• [Directions]: Output the records exactly, with no line skipped.

Content starts

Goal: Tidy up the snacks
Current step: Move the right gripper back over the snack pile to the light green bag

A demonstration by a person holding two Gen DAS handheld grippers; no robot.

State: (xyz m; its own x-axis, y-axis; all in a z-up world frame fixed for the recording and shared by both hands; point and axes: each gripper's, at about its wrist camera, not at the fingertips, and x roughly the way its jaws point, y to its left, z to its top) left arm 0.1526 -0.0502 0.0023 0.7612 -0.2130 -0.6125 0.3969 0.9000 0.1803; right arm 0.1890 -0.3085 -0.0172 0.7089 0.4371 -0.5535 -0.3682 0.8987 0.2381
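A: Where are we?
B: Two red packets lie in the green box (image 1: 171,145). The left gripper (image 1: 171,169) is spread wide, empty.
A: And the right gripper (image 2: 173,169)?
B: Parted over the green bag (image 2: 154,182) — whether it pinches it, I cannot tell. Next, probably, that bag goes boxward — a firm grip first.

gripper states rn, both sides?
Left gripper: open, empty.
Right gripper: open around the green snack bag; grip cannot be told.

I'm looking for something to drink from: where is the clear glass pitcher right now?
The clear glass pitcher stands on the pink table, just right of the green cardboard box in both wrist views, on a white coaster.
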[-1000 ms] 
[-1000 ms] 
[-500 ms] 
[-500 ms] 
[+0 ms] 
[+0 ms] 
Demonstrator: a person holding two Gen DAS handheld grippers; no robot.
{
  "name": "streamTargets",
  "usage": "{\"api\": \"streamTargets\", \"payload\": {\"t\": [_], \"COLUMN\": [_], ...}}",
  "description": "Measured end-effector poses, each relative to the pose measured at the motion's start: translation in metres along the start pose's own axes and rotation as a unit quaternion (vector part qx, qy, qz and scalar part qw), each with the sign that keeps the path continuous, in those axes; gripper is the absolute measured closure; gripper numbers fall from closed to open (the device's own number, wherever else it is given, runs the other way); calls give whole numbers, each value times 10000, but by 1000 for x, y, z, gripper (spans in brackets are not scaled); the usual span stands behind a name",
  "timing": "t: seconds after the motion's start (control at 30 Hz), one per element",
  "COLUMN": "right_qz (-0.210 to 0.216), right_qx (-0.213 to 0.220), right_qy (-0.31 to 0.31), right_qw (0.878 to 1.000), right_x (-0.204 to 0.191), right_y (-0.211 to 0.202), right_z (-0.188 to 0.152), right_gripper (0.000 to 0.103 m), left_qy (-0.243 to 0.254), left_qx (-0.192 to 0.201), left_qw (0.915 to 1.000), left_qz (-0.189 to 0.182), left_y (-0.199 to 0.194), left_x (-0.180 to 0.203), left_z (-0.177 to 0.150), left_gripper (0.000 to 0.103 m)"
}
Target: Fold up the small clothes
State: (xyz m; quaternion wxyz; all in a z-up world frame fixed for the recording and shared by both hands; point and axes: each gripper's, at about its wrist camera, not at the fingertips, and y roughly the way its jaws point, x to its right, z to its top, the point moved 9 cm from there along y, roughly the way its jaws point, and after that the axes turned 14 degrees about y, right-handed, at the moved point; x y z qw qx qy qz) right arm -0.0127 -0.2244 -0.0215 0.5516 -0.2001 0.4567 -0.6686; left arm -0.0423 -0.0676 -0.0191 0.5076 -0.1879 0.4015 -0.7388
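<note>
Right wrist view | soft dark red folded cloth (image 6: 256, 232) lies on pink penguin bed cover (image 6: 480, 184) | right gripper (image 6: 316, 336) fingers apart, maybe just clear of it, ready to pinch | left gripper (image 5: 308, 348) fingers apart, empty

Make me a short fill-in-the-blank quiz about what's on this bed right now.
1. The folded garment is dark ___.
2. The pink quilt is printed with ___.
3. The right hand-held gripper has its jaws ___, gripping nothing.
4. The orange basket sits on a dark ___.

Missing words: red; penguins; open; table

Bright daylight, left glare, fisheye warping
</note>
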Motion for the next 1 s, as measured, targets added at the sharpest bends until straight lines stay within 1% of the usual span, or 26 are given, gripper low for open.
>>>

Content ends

• [Finished exercise]:
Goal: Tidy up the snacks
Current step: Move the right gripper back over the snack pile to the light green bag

A demonstration by a person holding two Gen DAS handheld grippers; no robot.

State: (xyz m; its own x-axis, y-axis; all in a z-up world frame fixed for the recording and shared by both hands; point and axes: each gripper's, at about its wrist camera, not at the fingertips, and x roughly the way its jaws point, y to its left, z to its top) left arm 0.1526 -0.0502 0.0023 0.7612 -0.2130 -0.6125 0.3969 0.9000 0.1803; right arm 0.1890 -0.3085 -0.0172 0.7089 0.4371 -0.5535 -0.3682 0.8987 0.2381
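A: Where are we?
B: Two red packets lie in the green box (image 1: 171,145). The left gripper (image 1: 171,169) is spread wide, empty.
A: And the right gripper (image 2: 173,169)?
B: Parted over the green bag (image 2: 154,182) — whether it pinches it, I cannot tell. Next, probably, that bag goes boxward — a firm grip first.

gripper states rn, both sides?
Left gripper: open, empty.
Right gripper: open around the green snack bag; grip cannot be told.

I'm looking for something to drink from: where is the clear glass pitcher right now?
The clear glass pitcher stands on the pink table, just right of the green cardboard box in both wrist views, on a white coaster.
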[-1000 ms] 
[-1000 ms] 
[-500 ms] 
[-500 ms] 
[+0 ms] 
[+0 ms] 
Demonstrator: a person holding two Gen DAS handheld grippers; no robot.
{
  "name": "streamTargets",
  "usage": "{\"api\": \"streamTargets\", \"payload\": {\"t\": [_], \"COLUMN\": [_], ...}}",
  "description": "Measured end-effector poses, each relative to the pose measured at the motion's start: translation in metres along the start pose's own axes and rotation as a unit quaternion (vector part qx, qy, qz and scalar part qw), each with the sign that keeps the path continuous, in those axes; gripper is the absolute measured closure; gripper numbers fall from closed to open (the device's own number, wherever else it is given, runs the other way); calls give whole numbers, each value times 10000, but by 1000 for x, y, z, gripper (spans in brackets are not scaled); the usual span stands behind a name",
  "timing": "t: seconds after the motion's start (control at 30 Hz), one per element",
  "COLUMN": "right_qz (-0.210 to 0.216), right_qx (-0.213 to 0.220), right_qy (-0.31 to 0.31), right_qw (0.878 to 1.000), right_x (-0.204 to 0.191), right_y (-0.211 to 0.202), right_z (-0.188 to 0.152), right_gripper (0.000 to 0.103 m), left_qy (-0.243 to 0.254), left_qx (-0.192 to 0.201), left_qw (0.915 to 1.000), left_qz (-0.189 to 0.182), left_y (-0.199 to 0.194), left_x (-0.180 to 0.203), left_z (-0.177 to 0.150), left_gripper (0.000 to 0.103 m)"
}
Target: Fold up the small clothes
State: (xyz m; quaternion wxyz; all in a z-up world frame fixed for the recording and shared by both hands; point and axes: each gripper's, at about its wrist camera, not at the fingertips, and y roughly the way its jaws point, x to its right, z to its top, the point moved 9 cm from there along y, roughly the way its jaws point, and after that the axes turned 14 degrees about y, right-handed, at the moved point; x y z qw qx qy qz) right arm -0.0127 -0.2244 -0.0215 0.5516 -0.2001 0.4567 -0.6686; left arm -0.0423 -0.0676 -0.0191 0.5076 -0.1879 0.4015 -0.7388
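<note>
Right wrist view | soft dark red folded cloth (image 6: 256, 232) lies on pink penguin bed cover (image 6: 480, 184) | right gripper (image 6: 316, 336) fingers apart, maybe just clear of it, ready to pinch | left gripper (image 5: 308, 348) fingers apart, empty

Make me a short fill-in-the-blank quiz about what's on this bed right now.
1. The folded garment is dark ___.
2. The pink quilt is printed with ___.
3. The right hand-held gripper has its jaws ___, gripping nothing.
4. The orange basket sits on a dark ___.

Missing words: red; penguins; open; table

Bright daylight, left glare, fisheye warping
</note>
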Motion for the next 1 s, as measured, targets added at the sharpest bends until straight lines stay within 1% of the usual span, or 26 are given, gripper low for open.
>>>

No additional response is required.